原因はTargetの防衛線にあるとされ、その事実は変わらないが、その責任はもっと高いレベルにある。米国連邦議会上院による、この情報流出についての報告書によれば、「Targetは、同社の侵入検知ソフトウェアが提供した、攻撃者のいわば逃亡計画についての情報を見逃したため、攻撃者が1億1000万件もの顧客情報を盗むことを可能にした」という。
大きな影響力を持つ議決権行使助言会社である、Institutional Shareholder Services(ISS)は、前例のないことではあるが、株主に対してTargetの10人の役員のうち、7人を辞任させるように助言している。ISSは投資家に向けた声明で、次のように述べている。「役員らがこうしたリスクを適切に管理できなかったことが、情報流出のきっかけとなり、同社とその株主に重大な損失を与える結果につながったように思える」
Murray氏は、Forresterの主張の核心部分には、ずれが生じている点が多くあると説明している。経営陣は情報流出が「二度と起こらない」ようにすることに囚われているとする一方で、予防が攻撃に対する万能薬だという認識によって、インシデントレスポンス計画と意志決定は影が薄くなっているというのだ。

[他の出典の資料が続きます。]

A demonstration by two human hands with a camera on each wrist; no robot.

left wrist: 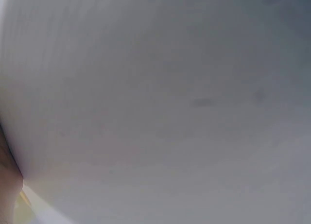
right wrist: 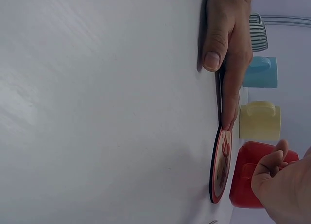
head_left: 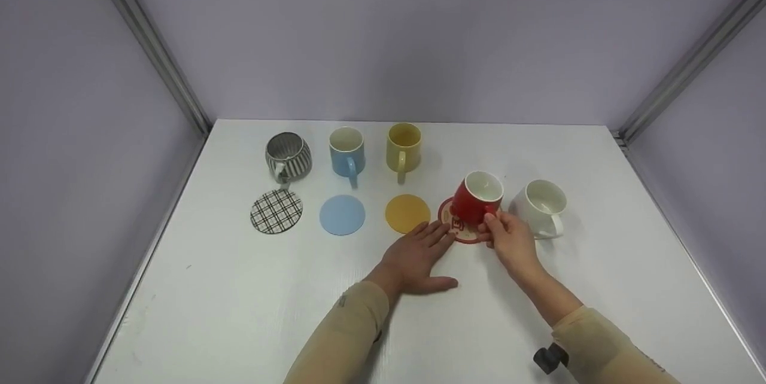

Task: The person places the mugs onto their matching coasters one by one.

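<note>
My right hand (head_left: 511, 244) pinches the handle of a red mug (head_left: 469, 203) with a white inside. In the right wrist view a small gap separates the mug (right wrist: 243, 185) from the red-rimmed round coaster (right wrist: 221, 166) beside it. From the head view, the mug covers part of that coaster (head_left: 464, 232). My left hand (head_left: 415, 261) lies palm down with straight fingers, its fingertips touching the coaster's near left edge. The left wrist view holds mostly blurred white surface.
A white mug (head_left: 538, 207) stands right of my right hand. Yellow (head_left: 403, 152), blue (head_left: 346, 158) and grey-striped (head_left: 294, 162) mugs line the back. Before them lie yellow (head_left: 407, 213), blue (head_left: 342, 215) and checked (head_left: 276, 212) coasters. Walls enclose the white table (head_left: 227, 306).
</note>
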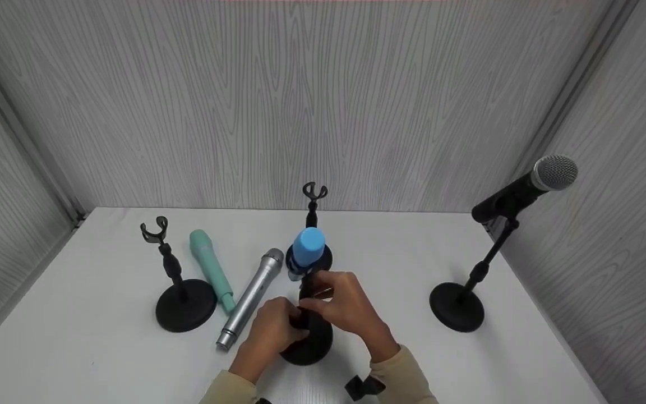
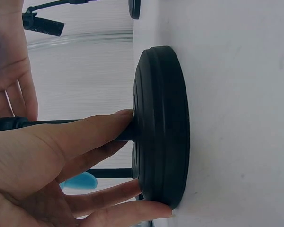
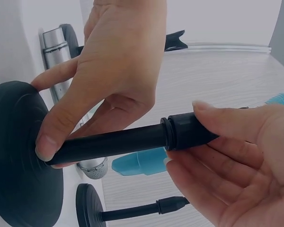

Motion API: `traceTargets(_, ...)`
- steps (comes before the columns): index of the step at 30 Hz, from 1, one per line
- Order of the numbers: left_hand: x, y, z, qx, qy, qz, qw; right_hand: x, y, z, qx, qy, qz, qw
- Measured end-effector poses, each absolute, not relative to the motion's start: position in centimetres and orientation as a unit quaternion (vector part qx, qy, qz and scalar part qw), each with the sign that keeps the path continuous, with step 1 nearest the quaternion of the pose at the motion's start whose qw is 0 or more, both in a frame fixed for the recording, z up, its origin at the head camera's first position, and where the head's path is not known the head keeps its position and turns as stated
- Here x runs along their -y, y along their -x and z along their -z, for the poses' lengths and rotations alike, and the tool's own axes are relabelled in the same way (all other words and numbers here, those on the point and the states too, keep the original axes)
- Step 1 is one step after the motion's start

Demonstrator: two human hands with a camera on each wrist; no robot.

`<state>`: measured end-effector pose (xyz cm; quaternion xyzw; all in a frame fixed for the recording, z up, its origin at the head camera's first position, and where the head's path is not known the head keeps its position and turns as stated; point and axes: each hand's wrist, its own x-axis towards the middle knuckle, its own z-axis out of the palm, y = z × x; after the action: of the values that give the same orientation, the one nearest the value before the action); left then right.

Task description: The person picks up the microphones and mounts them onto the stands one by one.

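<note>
A black microphone stand (image 1: 318, 340) stands upright at the front middle of the table, with a blue microphone (image 1: 308, 247) at its top. My left hand (image 1: 271, 328) pinches the foot of its pole (image 3: 113, 145) between thumb and fingers. In the left wrist view, the lower fingers of that hand rest against the round base (image 2: 163, 127). Higher up the pole, my right hand (image 1: 345, 300) grips the thick collar (image 3: 183, 131), thumb on one side and fingertips on the other. In the right wrist view, part of the blue microphone shows behind the pole.
To the left lie a silver microphone (image 1: 253, 297) and a green microphone (image 1: 211, 266), beside a black stand (image 1: 185, 308) with a bare clip. Another bare-clipped stand (image 1: 313, 205) is behind the blue microphone. At the right, a stand (image 1: 457, 307) carries a black microphone (image 1: 508, 196).
</note>
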<state>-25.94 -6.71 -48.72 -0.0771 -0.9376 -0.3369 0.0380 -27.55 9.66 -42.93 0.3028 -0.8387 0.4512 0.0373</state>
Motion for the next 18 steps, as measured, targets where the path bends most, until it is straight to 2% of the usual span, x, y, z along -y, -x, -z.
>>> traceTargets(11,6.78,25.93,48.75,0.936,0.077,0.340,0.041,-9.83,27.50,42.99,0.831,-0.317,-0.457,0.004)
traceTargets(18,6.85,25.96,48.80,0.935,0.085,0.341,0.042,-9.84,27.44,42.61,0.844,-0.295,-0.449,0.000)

データもこれを裏付けている。意志決定者に、大規模な情報流出の後の12カ月間でのセキュリティ支出の変化について質問したところ、セキュリティや監査の要件の追加が1位(35%)、「セキュリティやプライバシーを定期的に評価/議論すること」(それについて話すこと)が支出の2位(32%)、予防のための技術が3位(27%)であり、インシデントレスポンスは他よりも少なく、4位だった(24%)。